After the meeting ended, I talked to some of the people who were coming into to the IEEE meeting that is taking place in the same hotel right after IETF. While our two organisations are different, we share some of the same participants, and some IETFers stayed in Orlando for two weeks. Our organisations also share many of the same visions about how standards should be defined in an open manner, and face many of the same challenges in our work. I learned a lot from my discussions with IEEE.
But back to the IETF. I wanted to write about some of the technical work that was going on during the week, but then I realized that it might actually be better to invite people who were actually doing the work. With this in mind, I want to introduce Chris Griffiths from Comcast. He talks about some of the testing and demos that were going on in our new Bits-N-Bites program.

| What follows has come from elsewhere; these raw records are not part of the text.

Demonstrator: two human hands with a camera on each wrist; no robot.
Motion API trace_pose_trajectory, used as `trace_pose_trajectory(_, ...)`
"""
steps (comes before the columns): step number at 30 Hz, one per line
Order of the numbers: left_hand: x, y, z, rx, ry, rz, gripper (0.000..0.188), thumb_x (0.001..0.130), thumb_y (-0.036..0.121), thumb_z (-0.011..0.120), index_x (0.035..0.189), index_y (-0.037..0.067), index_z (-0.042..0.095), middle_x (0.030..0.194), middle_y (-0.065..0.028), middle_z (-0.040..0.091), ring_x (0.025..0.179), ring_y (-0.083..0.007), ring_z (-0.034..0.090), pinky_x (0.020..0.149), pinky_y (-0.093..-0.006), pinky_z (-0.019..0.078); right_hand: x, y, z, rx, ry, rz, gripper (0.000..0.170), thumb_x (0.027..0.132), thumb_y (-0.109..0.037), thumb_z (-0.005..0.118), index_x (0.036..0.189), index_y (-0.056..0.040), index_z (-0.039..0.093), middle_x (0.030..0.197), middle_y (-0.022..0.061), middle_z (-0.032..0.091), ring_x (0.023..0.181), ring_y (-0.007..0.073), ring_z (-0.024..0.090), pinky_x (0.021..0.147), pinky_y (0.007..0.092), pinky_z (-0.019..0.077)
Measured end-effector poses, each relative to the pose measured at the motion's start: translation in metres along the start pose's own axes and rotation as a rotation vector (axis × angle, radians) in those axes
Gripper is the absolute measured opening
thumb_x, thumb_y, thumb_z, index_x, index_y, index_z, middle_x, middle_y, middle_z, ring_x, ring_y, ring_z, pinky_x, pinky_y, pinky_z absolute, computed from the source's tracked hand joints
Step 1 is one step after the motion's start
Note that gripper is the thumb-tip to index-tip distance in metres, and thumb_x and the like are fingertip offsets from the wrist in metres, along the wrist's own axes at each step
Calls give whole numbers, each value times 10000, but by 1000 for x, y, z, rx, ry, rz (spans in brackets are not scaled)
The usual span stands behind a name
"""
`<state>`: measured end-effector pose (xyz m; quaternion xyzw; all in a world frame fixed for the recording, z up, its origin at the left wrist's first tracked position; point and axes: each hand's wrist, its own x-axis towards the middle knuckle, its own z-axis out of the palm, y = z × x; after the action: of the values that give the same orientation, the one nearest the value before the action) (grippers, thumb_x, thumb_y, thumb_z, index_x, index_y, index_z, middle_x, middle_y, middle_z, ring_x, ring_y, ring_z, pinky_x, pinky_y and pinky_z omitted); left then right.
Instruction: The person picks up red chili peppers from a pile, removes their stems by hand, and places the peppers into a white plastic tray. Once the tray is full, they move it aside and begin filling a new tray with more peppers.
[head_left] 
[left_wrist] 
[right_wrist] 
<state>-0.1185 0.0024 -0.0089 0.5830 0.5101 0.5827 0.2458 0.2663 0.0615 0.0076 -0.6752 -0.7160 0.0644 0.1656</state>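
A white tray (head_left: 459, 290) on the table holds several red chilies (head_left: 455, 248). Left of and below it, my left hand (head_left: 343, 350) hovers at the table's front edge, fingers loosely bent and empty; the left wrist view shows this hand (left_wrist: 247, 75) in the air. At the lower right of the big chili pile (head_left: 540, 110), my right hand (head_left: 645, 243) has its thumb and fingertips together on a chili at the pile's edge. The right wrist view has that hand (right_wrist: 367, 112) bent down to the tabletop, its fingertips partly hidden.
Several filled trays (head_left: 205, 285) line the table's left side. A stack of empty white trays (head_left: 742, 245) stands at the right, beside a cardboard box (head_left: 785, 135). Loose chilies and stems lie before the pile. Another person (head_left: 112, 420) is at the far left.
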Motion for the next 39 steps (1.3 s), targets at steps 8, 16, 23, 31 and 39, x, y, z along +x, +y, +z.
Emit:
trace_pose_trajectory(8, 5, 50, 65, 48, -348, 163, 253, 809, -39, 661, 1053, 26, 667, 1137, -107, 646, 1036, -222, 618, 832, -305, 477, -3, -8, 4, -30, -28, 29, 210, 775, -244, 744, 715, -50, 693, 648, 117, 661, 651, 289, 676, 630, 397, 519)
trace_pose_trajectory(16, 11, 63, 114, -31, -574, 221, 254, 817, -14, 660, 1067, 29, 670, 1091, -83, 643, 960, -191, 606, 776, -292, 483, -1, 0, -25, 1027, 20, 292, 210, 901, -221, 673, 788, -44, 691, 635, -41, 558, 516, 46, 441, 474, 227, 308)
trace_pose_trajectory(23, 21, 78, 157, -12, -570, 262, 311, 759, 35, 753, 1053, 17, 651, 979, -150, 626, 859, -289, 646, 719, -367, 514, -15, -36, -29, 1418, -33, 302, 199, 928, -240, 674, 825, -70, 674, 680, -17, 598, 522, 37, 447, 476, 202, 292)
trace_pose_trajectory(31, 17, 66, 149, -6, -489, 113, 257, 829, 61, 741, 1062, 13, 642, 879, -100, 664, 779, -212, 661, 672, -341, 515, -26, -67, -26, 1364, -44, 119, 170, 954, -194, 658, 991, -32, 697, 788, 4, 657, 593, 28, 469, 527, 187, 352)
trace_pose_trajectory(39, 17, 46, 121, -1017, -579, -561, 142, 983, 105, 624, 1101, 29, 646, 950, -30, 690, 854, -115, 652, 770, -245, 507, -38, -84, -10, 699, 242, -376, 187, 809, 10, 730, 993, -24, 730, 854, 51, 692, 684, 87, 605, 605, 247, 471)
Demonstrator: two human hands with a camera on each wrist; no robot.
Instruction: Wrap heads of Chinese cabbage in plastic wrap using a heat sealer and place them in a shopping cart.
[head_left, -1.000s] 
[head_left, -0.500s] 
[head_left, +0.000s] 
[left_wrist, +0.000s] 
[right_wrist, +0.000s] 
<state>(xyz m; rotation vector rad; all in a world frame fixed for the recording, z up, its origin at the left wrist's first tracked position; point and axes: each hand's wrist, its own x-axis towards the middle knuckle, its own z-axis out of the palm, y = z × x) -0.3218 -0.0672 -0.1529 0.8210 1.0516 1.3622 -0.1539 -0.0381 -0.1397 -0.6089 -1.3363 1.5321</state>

As you know, in the IETF we like to focus on running code, and I thought Chris’ story highlights this nicely.
Jari Arkko, IETF Chair
I was asked to discuss some of the work that the IETF is doing with their Bits-N-Bites program, and some of the demos and lab work we did at IETF86 in Orlando this past week.
As we were preparing for the Orlando meeting, we talked about ways to make the Bits-N-Bites program more dynamic and provide a place for the IETF community to perform experimentation and get running code in a production like network setting. We shipped one of our Cable Modem Termination Systems (CMTS), which run on the Comcast production network down to Orlando and turned up a dual stack environment for demos and running code testing.
One example of this was the Homenet Working group running code examples based on the Homenet Architecture draft and the HIPnet draft. It was very exciting to see the collaboration between the many groups involved with setting up these Homenet demos, and great to see running code in action.
Another demonstration we performed live at Bits-N-Bites was an example of how to deal with a problem called Bufferbloat which is a problem discovered by Jim Gettys and worked on by a number of Open Source teams across the Internet. It was a very dynamic demo that showed the impact of bloated buffers on web performance and real time communication applications. We were able to show both bloated and dynamic buffer examples to the Bits-N-Bites audience, and it was well received. It was a great example of solving Internet scale problems with running code.
As we close up IETF 86 in Orlando, I hope that the IETF continues with the lab experiment we started here this week. It was great to see first hand examples of running code and teamwork that really energized the IETF community, which I think we need more of.
Thank you and I look forward to seeing everyone in Berlin for IETF 87.